* _How to complete this task_
Your copy should hold exactly the lines from the beginning of the listing below through the line with "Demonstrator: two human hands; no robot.", without any pictures.

* _Data shown_
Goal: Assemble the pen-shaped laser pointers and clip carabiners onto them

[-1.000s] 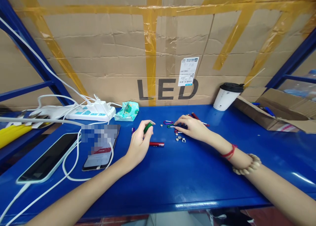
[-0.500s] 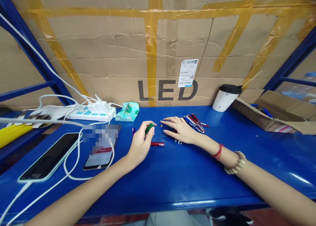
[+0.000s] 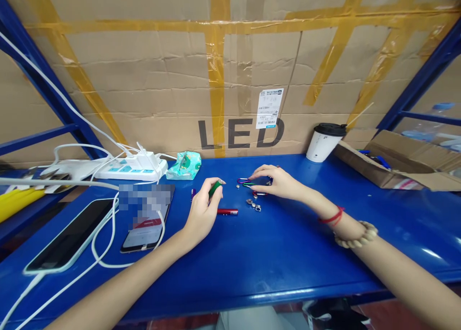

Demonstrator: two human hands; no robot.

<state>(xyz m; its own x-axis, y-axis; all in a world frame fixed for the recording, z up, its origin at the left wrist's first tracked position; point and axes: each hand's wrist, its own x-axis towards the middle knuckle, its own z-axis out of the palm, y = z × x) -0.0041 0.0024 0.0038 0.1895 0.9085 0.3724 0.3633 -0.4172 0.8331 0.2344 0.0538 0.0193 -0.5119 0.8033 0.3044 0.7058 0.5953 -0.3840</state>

* _Written response_
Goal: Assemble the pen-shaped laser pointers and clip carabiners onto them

[-1.000s] 
[-0.500s] 
[+0.000s] 

Demonstrator: two human hands; no robot.

The exercise is complete.